• _Work to complete_
The data below holds a line containing "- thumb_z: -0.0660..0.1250" and a line containing "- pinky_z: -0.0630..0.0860"; please quote exactly those two lines and every line between them, and nothing else.

• _Material shown_

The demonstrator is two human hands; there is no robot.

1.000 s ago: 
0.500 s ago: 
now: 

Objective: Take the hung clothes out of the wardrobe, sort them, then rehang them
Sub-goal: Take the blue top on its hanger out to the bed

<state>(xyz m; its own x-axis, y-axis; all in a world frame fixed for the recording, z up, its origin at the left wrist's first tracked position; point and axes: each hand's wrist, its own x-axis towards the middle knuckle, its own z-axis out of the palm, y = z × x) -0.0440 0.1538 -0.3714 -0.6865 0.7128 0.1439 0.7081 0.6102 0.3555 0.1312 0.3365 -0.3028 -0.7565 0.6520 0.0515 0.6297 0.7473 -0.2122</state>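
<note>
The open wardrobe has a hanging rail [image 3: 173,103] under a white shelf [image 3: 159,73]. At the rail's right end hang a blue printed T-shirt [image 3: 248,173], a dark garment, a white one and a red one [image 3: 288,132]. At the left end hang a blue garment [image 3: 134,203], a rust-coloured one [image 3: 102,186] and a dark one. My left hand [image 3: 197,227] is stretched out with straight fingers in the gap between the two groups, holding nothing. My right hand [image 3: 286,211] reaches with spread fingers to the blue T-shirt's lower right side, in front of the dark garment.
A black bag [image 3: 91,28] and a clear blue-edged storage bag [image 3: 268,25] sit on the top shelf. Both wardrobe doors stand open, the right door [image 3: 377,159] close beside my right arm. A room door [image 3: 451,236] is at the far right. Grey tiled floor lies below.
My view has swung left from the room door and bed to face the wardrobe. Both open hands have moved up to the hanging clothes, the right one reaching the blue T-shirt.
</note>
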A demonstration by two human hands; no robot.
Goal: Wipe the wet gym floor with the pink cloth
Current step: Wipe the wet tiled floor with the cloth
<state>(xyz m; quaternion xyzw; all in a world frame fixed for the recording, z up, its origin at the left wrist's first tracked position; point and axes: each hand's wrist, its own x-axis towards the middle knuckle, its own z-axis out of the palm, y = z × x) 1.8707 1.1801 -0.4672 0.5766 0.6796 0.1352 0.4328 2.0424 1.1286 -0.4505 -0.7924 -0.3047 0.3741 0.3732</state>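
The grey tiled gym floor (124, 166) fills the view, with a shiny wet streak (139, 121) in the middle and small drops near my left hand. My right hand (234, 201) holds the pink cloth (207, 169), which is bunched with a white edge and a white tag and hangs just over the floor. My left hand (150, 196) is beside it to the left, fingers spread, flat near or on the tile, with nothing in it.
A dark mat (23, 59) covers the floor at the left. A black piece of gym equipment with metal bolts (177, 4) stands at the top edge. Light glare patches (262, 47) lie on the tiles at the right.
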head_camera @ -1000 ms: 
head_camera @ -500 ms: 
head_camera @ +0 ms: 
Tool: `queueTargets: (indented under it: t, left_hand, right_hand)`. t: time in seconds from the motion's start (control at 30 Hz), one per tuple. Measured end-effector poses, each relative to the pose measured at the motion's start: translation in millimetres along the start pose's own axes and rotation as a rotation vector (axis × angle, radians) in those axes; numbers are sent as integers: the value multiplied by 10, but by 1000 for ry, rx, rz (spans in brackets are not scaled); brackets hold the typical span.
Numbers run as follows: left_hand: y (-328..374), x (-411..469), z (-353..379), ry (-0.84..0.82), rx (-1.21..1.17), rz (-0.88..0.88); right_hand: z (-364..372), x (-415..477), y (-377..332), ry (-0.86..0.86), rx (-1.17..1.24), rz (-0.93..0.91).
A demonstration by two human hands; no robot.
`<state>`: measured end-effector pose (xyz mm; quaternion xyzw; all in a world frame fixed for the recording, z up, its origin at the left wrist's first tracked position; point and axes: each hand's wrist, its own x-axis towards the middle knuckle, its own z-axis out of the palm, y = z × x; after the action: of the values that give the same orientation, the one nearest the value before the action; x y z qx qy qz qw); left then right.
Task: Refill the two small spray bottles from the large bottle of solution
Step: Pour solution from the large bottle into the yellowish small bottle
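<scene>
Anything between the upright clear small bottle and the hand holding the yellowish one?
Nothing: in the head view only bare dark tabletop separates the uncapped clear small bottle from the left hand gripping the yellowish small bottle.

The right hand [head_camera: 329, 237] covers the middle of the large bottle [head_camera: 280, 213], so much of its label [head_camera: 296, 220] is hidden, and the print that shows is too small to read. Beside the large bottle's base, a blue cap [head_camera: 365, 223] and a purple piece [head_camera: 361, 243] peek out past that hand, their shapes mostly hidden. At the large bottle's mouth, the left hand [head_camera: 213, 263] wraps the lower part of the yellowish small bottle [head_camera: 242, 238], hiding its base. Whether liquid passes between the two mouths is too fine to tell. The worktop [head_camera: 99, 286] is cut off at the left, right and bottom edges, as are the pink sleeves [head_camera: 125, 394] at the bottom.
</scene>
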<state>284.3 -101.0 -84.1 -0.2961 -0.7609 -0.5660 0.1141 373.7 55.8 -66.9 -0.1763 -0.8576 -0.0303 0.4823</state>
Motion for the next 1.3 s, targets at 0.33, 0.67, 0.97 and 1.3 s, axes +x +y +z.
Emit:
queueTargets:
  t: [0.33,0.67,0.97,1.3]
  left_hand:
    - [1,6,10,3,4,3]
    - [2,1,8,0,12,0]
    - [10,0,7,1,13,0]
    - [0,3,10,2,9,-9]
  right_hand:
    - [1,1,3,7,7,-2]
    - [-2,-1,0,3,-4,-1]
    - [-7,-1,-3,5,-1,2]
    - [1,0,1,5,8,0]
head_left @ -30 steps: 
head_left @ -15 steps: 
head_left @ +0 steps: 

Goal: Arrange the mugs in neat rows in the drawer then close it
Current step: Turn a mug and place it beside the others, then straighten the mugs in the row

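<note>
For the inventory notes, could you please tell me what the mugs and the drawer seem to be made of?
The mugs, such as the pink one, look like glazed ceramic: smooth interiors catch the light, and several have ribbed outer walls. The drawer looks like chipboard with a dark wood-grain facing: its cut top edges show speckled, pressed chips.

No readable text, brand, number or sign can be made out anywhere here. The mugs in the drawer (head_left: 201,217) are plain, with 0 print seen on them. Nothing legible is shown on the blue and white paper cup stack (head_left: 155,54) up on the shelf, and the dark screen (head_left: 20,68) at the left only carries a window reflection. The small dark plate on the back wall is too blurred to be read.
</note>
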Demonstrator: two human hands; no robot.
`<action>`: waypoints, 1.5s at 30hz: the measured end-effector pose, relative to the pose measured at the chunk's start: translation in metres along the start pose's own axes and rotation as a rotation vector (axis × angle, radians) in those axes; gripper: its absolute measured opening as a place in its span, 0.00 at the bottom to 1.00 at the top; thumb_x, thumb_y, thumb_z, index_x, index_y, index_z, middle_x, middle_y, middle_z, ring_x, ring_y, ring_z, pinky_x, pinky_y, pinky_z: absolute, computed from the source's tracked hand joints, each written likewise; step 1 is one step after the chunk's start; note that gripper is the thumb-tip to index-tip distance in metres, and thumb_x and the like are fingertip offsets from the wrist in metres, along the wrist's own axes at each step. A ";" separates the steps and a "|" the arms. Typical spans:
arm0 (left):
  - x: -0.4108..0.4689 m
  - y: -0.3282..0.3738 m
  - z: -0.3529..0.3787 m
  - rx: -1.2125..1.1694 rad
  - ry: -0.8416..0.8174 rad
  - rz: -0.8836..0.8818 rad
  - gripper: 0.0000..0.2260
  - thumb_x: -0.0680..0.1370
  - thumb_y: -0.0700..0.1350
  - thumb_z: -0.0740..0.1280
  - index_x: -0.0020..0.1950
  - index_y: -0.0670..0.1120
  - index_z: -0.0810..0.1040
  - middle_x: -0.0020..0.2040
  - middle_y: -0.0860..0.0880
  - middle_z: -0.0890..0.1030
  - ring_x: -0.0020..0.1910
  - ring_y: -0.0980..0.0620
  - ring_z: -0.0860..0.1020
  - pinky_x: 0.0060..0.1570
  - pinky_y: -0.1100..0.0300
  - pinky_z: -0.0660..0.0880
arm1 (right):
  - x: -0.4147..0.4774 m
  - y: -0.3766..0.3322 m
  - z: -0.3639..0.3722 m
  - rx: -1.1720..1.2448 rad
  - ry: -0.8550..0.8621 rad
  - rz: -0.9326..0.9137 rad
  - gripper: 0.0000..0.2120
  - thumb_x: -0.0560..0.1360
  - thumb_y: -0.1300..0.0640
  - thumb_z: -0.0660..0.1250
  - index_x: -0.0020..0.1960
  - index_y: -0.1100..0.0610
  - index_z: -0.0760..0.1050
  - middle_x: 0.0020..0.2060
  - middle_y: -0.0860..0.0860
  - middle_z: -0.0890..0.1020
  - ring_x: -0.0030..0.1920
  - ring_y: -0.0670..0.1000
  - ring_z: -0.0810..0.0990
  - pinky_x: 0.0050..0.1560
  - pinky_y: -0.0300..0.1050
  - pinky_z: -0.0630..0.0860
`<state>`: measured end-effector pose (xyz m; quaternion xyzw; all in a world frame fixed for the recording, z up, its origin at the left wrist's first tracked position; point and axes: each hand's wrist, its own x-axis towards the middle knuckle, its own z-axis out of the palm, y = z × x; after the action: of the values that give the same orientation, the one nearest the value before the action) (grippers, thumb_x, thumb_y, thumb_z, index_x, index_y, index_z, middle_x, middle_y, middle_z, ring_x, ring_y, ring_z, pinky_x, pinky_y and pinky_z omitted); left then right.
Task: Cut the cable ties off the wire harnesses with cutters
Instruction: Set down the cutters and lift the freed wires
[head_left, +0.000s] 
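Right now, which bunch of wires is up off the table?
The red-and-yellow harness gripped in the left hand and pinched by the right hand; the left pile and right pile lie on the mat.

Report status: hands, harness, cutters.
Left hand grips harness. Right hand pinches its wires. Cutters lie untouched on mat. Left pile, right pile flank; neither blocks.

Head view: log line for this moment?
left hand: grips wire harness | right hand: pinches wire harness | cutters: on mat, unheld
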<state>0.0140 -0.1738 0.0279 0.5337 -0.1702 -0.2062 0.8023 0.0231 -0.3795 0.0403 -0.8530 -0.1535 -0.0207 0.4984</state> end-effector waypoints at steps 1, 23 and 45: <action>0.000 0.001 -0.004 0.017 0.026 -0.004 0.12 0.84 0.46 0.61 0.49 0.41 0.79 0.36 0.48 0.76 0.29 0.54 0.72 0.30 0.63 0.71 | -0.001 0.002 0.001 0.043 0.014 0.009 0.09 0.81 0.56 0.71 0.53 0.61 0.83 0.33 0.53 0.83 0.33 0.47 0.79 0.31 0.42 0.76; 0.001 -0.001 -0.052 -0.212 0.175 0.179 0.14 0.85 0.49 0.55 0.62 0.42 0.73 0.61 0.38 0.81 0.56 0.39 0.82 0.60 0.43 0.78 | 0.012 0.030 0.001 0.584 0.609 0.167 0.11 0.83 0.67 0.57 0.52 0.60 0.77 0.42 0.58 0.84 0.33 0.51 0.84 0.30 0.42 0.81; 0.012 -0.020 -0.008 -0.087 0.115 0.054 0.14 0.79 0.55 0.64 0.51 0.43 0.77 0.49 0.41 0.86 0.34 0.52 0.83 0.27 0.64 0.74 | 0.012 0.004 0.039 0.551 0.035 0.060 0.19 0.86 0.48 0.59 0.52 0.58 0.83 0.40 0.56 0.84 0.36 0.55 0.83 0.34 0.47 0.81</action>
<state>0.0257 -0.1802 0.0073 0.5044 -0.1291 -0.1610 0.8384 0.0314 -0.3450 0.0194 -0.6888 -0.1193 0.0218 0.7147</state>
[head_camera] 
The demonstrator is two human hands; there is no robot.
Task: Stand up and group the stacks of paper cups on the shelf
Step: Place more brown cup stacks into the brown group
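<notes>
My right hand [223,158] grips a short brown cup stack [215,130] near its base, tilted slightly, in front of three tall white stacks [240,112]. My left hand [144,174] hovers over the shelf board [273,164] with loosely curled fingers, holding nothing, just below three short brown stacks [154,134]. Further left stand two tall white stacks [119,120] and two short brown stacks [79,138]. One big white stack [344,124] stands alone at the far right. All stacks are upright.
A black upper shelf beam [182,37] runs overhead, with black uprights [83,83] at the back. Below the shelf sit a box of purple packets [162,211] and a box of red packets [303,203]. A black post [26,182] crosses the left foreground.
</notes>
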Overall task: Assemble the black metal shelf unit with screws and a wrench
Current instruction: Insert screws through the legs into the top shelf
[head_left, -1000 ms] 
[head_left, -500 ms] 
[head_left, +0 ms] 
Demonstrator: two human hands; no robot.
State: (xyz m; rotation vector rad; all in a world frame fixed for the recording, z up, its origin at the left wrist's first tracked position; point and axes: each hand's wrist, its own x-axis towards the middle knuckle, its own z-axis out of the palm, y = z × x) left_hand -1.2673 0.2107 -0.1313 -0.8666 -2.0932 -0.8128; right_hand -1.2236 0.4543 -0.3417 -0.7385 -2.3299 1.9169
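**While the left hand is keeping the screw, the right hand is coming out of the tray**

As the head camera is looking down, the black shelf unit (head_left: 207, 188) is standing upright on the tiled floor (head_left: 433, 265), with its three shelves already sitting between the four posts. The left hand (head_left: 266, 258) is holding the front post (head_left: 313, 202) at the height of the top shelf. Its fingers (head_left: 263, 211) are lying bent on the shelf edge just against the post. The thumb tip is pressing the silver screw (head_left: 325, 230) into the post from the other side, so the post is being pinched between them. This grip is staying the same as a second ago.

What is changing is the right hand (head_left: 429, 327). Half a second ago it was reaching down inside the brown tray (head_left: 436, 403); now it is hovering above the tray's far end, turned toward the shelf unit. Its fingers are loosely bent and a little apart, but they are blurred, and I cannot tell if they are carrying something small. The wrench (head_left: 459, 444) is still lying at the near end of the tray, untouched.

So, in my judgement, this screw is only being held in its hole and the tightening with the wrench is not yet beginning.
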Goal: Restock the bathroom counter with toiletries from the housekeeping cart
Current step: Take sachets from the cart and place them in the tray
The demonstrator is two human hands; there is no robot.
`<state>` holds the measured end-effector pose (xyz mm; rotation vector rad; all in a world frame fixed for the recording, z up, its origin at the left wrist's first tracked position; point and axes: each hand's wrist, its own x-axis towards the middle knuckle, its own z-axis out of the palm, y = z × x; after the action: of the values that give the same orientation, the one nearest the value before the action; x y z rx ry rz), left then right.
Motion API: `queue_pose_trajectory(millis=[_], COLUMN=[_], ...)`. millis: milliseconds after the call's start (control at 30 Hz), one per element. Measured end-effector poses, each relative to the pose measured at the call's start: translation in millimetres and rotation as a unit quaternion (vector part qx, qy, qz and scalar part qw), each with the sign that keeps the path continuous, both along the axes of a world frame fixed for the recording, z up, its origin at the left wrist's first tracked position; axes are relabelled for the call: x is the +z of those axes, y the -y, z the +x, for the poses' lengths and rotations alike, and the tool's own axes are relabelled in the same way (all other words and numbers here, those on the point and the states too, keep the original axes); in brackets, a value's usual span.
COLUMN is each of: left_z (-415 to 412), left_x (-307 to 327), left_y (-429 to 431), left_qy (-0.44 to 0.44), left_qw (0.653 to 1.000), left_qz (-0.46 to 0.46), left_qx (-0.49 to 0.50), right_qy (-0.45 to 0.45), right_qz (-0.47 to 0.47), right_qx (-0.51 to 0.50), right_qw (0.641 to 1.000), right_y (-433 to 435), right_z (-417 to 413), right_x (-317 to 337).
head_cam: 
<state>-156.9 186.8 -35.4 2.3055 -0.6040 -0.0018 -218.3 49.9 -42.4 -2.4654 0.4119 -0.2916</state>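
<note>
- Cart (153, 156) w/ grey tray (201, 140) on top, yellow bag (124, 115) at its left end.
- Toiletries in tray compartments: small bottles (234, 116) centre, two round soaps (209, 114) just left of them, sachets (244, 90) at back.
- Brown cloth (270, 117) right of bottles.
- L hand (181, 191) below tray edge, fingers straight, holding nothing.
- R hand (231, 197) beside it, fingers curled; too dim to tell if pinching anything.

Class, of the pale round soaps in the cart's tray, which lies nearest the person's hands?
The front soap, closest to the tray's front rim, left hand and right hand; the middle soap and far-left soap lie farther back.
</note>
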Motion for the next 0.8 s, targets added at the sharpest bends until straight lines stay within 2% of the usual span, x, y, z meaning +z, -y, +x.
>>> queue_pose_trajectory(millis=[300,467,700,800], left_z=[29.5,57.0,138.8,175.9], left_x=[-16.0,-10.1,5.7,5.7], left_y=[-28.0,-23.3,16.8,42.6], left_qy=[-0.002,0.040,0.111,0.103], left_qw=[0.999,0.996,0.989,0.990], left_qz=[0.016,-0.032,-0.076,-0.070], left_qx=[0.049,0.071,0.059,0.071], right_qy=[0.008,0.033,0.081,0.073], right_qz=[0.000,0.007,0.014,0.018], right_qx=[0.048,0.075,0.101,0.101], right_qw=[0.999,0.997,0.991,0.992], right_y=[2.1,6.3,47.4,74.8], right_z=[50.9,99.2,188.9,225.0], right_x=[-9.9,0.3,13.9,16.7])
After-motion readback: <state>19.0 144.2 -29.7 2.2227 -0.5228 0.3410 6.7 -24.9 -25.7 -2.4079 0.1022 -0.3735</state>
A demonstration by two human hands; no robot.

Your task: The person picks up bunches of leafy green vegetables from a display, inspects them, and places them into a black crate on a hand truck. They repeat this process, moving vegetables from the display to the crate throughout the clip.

• _Problem solution_
  - thumb_z: -0.0660..0.1250
  - index_x: -0.0020..0.1960
  - index_y: -0.1100..0.0610
  - index_z: -0.0760..0.1050
  - middle_x: 0.0020..0.2060
  - middle_y: -0.0860..0.0860
  - middle_z: -0.0890..0.1020
  - ring_x: -0.0030..0.1920
  - ring_y: -0.0670..0.1000
  - ring_z: -0.0810..0.0990
  - pinky_x: 0.0050..0.1560
  - pinky_y: -0.0300..0.1050
  - pinky_z: -0.0630..0.0860

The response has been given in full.